### Dataset excerpt:
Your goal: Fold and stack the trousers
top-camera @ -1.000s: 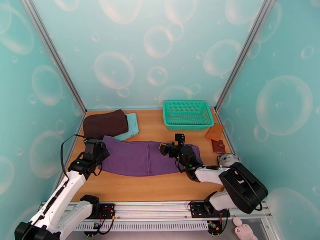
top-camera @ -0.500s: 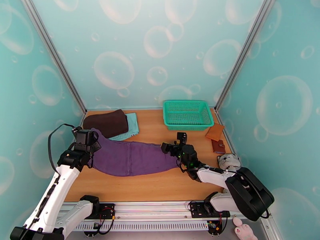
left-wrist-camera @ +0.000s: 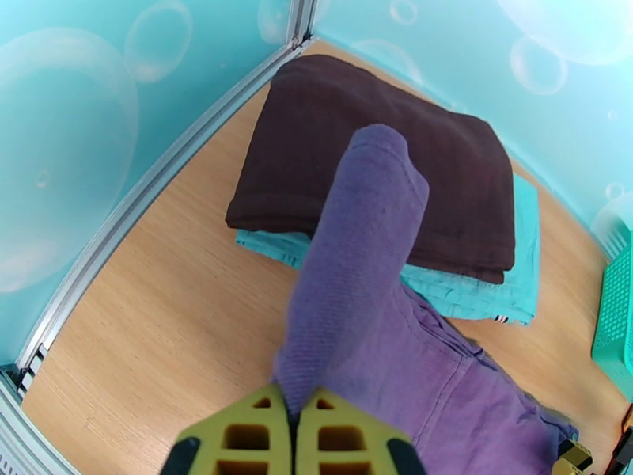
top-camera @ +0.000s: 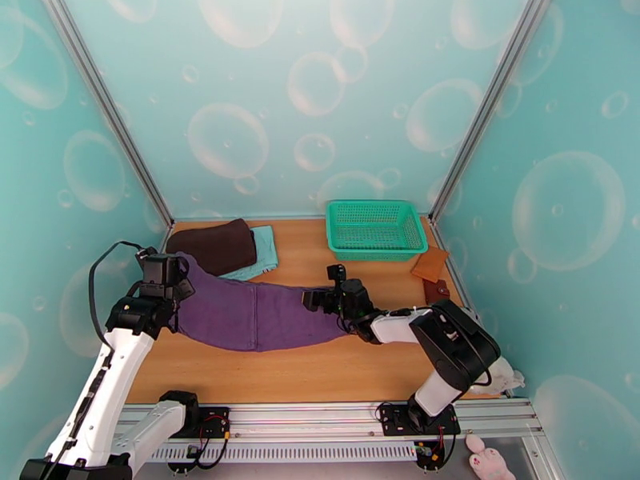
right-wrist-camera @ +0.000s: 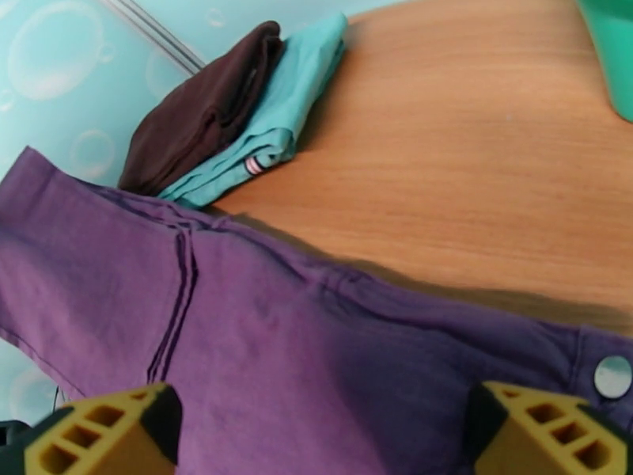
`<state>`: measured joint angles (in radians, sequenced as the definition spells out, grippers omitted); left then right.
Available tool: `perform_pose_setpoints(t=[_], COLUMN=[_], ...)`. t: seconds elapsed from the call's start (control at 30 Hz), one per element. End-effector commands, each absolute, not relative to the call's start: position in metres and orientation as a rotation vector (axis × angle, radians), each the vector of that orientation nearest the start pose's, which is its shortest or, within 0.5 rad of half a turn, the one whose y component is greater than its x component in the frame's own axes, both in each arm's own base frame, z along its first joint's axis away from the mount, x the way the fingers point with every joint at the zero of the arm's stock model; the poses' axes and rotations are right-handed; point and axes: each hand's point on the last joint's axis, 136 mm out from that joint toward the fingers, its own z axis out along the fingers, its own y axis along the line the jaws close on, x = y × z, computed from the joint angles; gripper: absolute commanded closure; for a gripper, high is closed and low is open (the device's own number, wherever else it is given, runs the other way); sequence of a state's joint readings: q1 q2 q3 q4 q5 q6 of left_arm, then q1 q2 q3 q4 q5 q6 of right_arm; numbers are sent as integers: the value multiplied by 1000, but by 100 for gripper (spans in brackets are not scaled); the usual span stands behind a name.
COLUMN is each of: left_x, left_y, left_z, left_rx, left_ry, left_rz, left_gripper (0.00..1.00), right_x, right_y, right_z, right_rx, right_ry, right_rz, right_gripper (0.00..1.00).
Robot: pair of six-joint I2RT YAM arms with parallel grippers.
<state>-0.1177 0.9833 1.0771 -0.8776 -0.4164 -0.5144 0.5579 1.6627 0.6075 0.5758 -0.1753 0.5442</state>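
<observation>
The purple trousers (top-camera: 256,318) lie stretched across the middle of the wooden table. My left gripper (top-camera: 170,275) is shut on their left end and holds it raised, just in front of the dark brown folded cloth (top-camera: 212,246). In the left wrist view the pinched purple fabric (left-wrist-camera: 356,255) rises from my shut left gripper (left-wrist-camera: 294,421) and overlaps the brown cloth (left-wrist-camera: 372,144). My right gripper (top-camera: 320,298) hovers over the trousers' right part. In the right wrist view it (right-wrist-camera: 324,427) is open, fingers wide apart above the fabric (right-wrist-camera: 316,350), near a metal button (right-wrist-camera: 612,377).
A light teal folded cloth (top-camera: 266,251) lies under the brown one at the back left. The green basket (top-camera: 374,228) stands at the back right. A brown wallet (top-camera: 432,266) and a smaller brown item (top-camera: 438,291) lie by the right wall, and a plush toy (top-camera: 502,376) sits behind the right arm.
My left gripper has pulled the trousers' left end up and back-left towards the folded cloths. The whole garment slid left. My right gripper moved left with it.
</observation>
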Motion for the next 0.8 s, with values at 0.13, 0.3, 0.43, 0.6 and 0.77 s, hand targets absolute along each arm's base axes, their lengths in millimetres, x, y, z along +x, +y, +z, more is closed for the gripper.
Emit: perform_pose_setpoints(t=[0.13, 0.3, 0.43, 0.6, 0.77], left_x=[277, 279, 279, 273, 272], left_y=[43, 42, 42, 49, 54], left_z=[272, 261, 259, 256, 260], left_rx=[-624, -607, -600, -596, -589], left_ry=[2104, 2135, 2149, 2168, 2164], left_rz=[150, 138, 127, 172, 183], left_gripper=[100, 100, 100, 100, 100], right_x=[324, 307, 296, 279, 291], right_y=[212, 203, 194, 195, 189], right_z=[37, 37, 38, 53, 118], right_rx=[74, 105, 108, 68, 0], right_ry=[2331, 2312, 2275, 2237, 2125], right_rz=[625, 540, 427, 376, 366], right_gripper=[1, 1, 1, 1, 1])
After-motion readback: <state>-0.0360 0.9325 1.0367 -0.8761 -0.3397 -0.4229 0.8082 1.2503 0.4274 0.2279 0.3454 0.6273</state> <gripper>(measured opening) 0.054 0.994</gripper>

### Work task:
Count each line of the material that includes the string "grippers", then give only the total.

### Exercise answer:
2